Open pd3 opened 7 years ago
Mostly a duplicate of #138.
In order to get this ticket and #138 resolved, could any of you please confirm that the only change required in the spec is to state that the maximum header size is 4 bytes? Thanks!
To document the existing format, the spec needs to say the things that the quick reference document says: that there is a BCF\2\2 magic string (BCF\2\1 in the 4.1 and 4.2 specs) followed by a 4-byte uint32_t
length followed by the NUL
-terminated VCF header text. In particular, it needs to mention the length field and the NUL termination, neither of which it currently mentions.
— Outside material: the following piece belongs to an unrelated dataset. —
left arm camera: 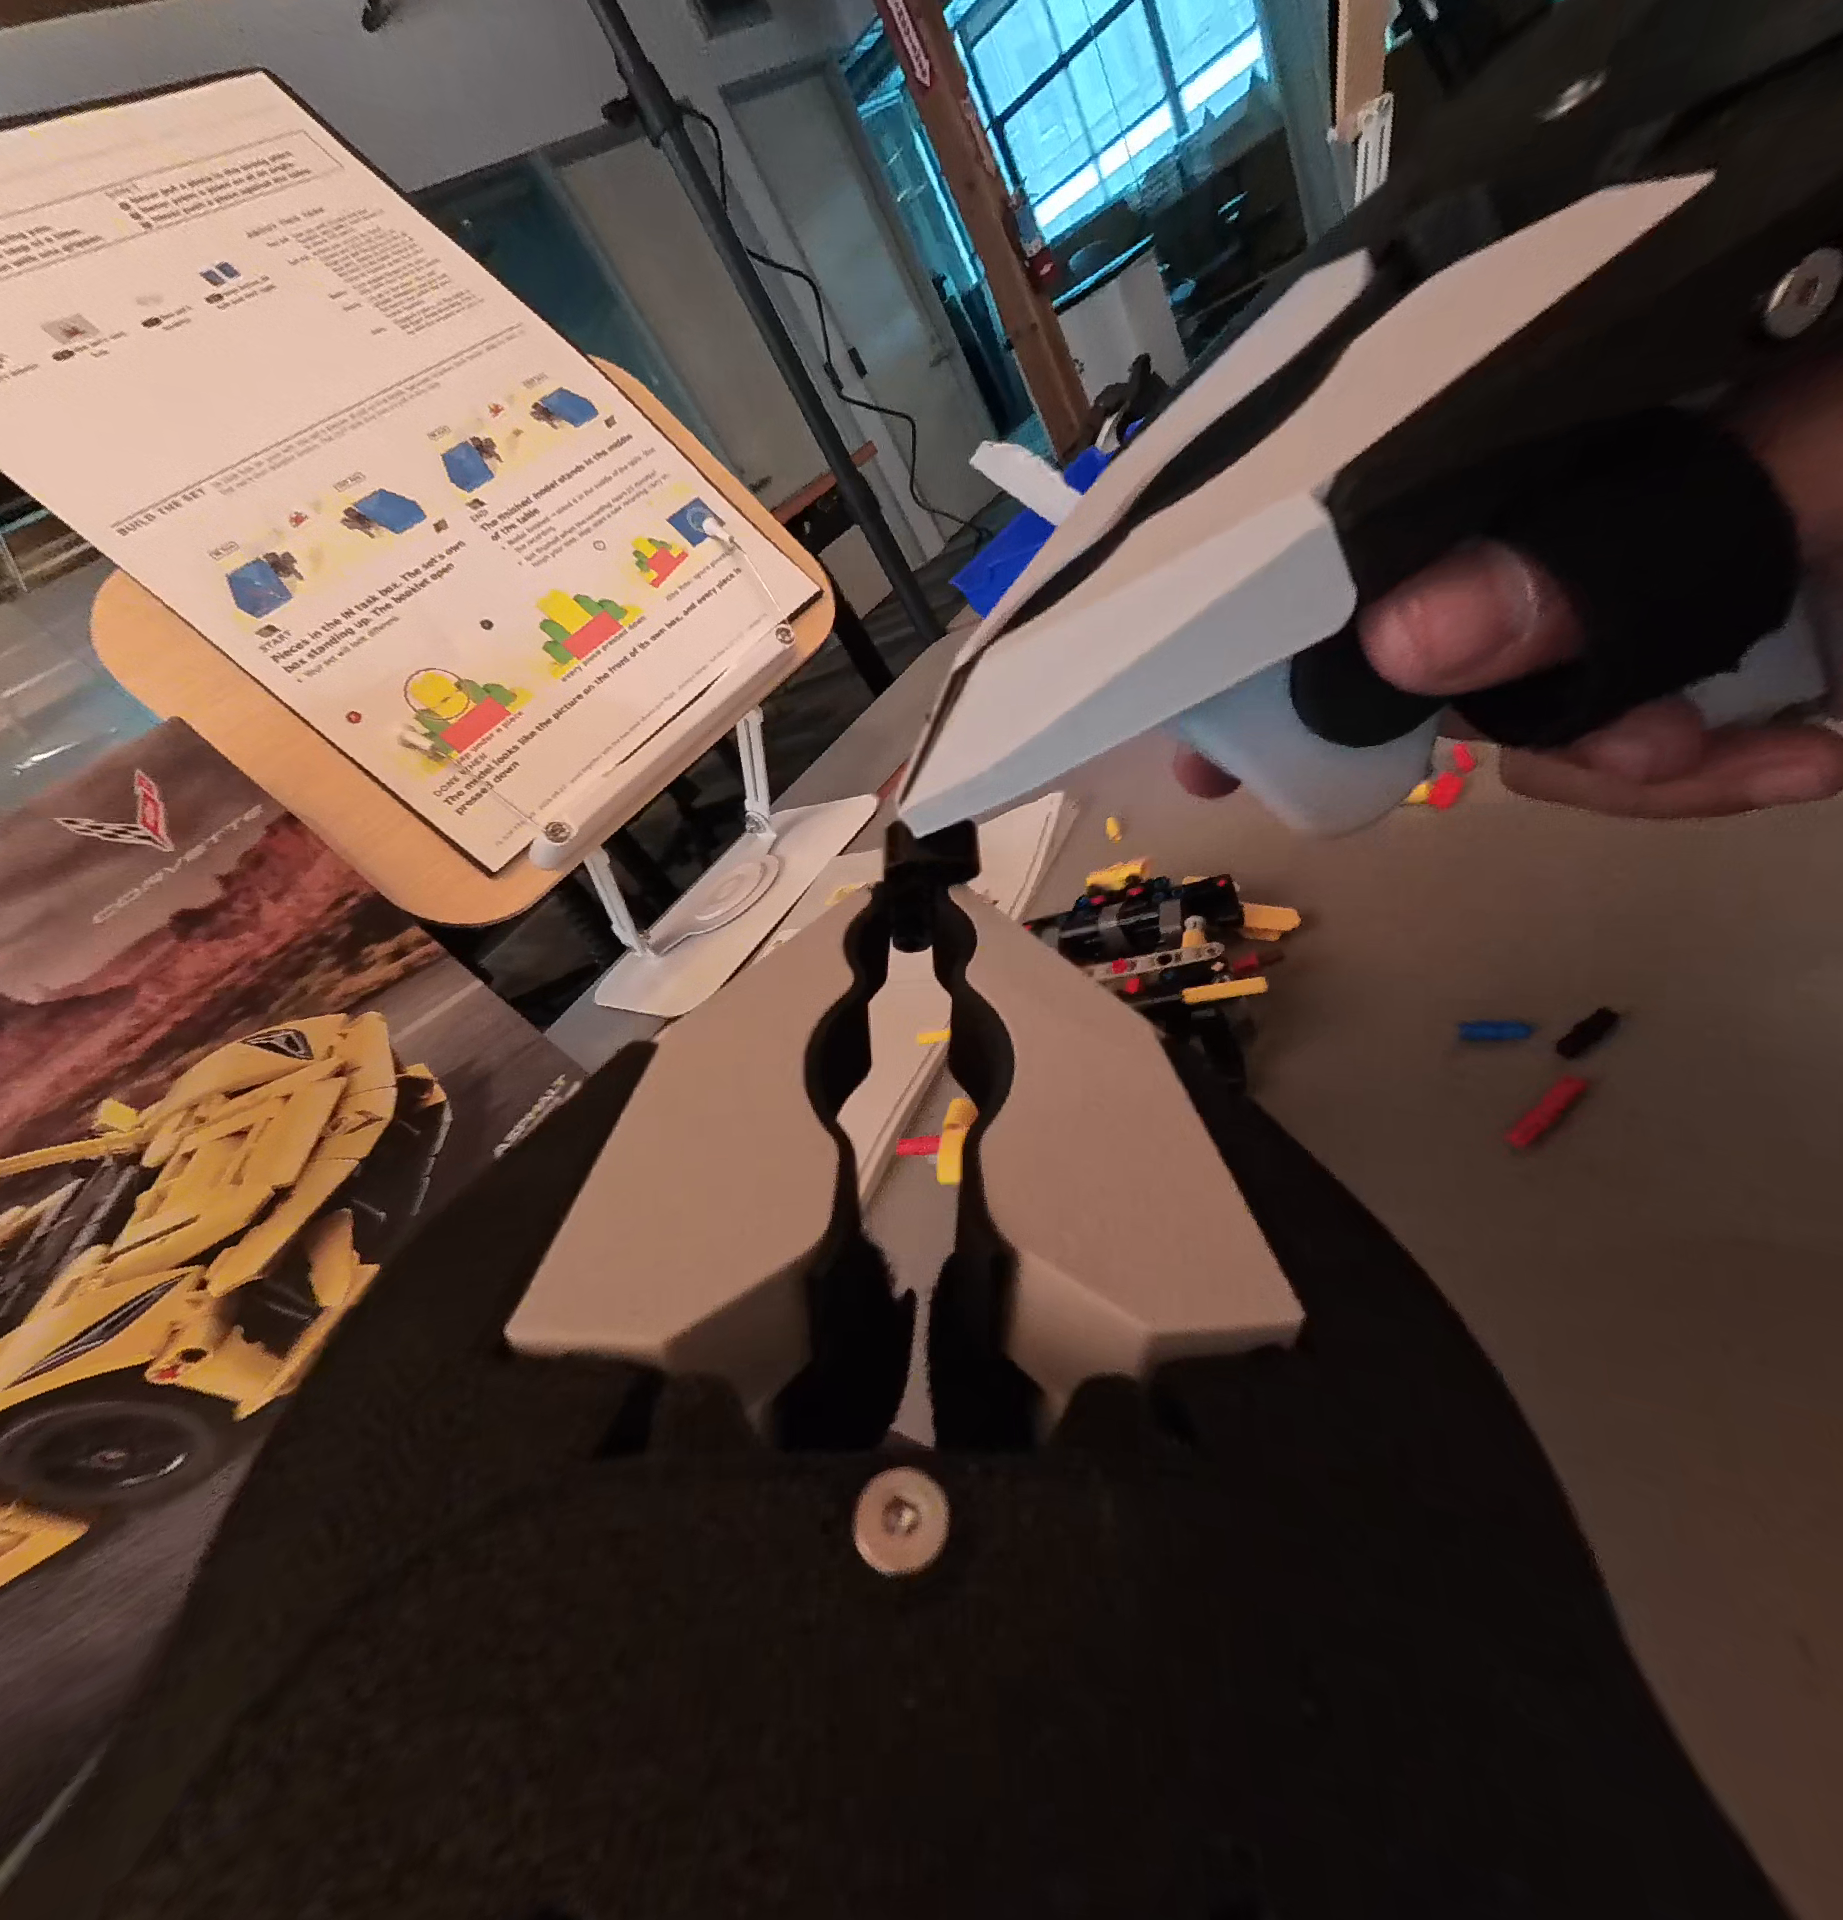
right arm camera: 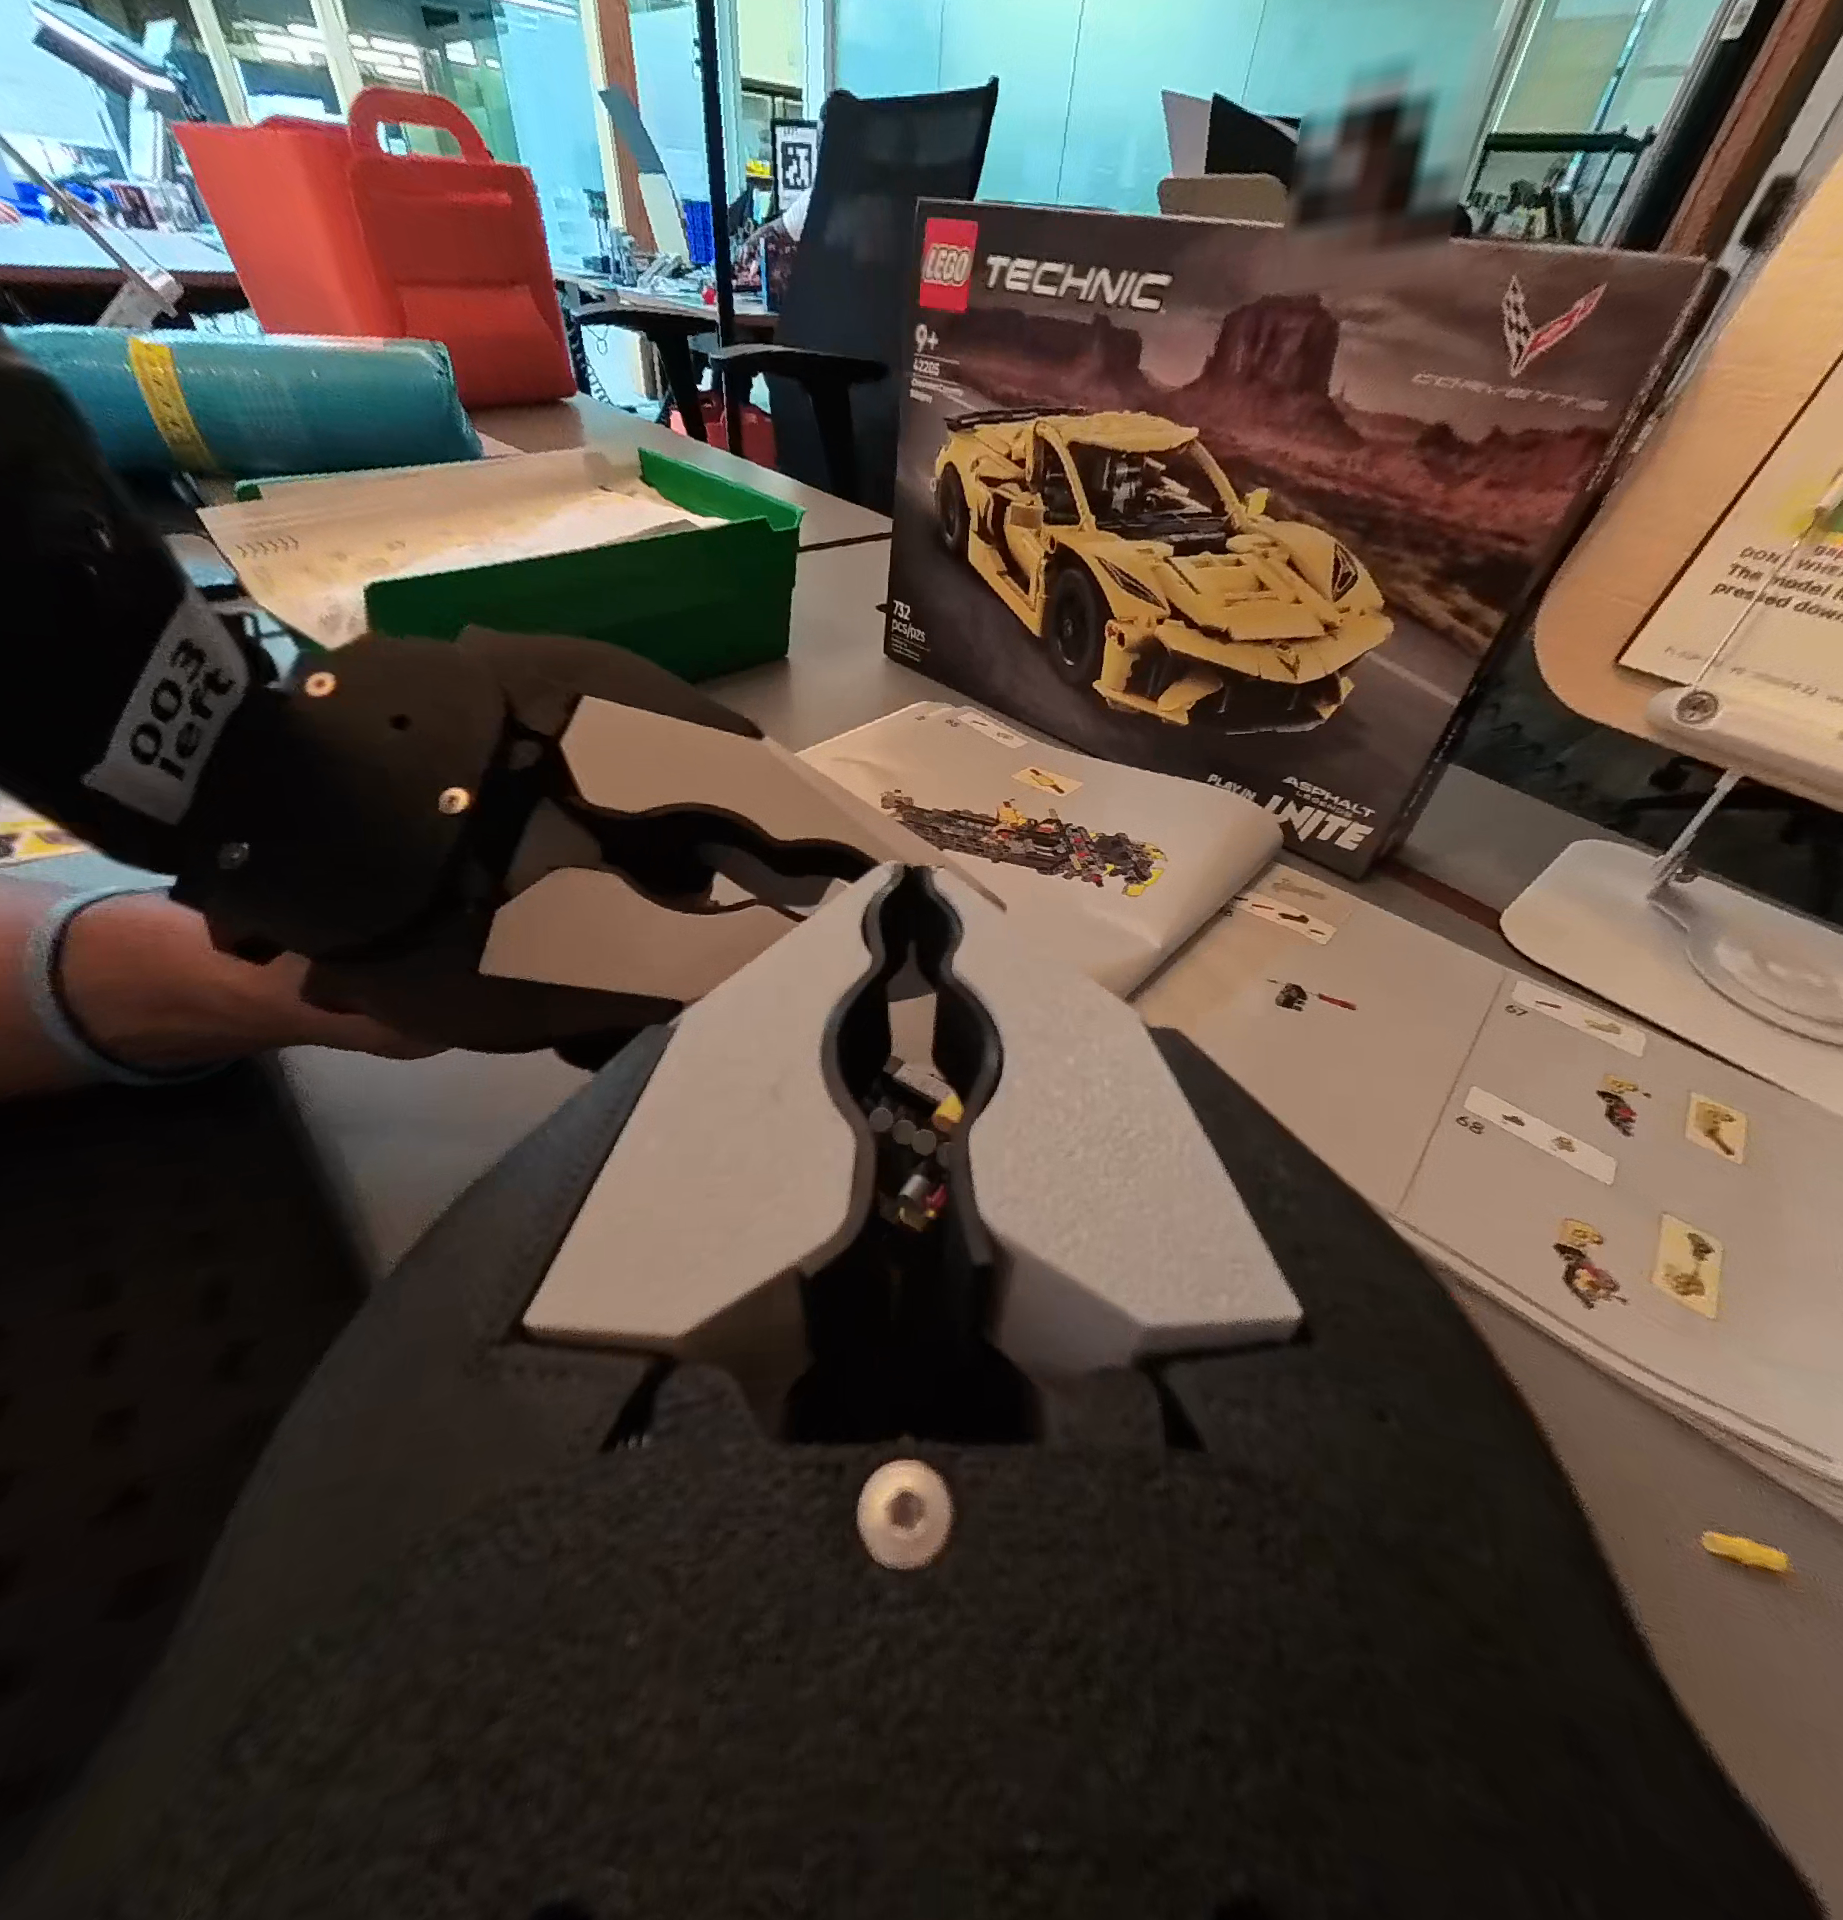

The best way to do this would be to copy the Field/magic/l_text/text rows from the table in the quick reference, so that this is described via a similar table to BCFv2_qref or BAM in SAMv1 §4.2.
The quick reference document (which is currently the only documentation of this outwith the implementations) says that the VCF header text is always NUL-terminated and that _ltext includes the NUL padding character. (This differs from BAM, where the NUL is optional.) In practice, HTSlib has always written a NUL terminator here and it appears HTSlib has been able to accept non-NUL-terminated BCF headers since v1.4 (see samtools/htslib@37c85e4b9737abc88871daf724552959b612e7cb). I haven't researched what other implementations require w.r.t. NUL termination. I would suggest the compatible route is to stick with the existing documentation from the qref and require the NUL terminator character.
Whether and how to extend this (perhaps in a future VCF version) to allow more than 4Gb of headers is a separate question.
I added the "enhancement" label. This issue was not intended as a duplicate of #138, which only comments on the missing l_text field in the specification, but asks if the new version of BCF shouldn't extend this field to 8 bytes.
The BCF specification does not explicitly state what is the maximum header size, but htslib implementation assumes a 4 byte integer https://github.com/samtools/htslib/blob/develop/vcf.c#L909-L913
This is a problem for assemblies, with millions of contigs the header size can easily exceed the limit (https://github.com/samtools/bcftools/issues/672).
It would be good explicitly state this limit in the specification. Also in the next version of BCF it might be worthwhile to reserve 8 bytes for the header length.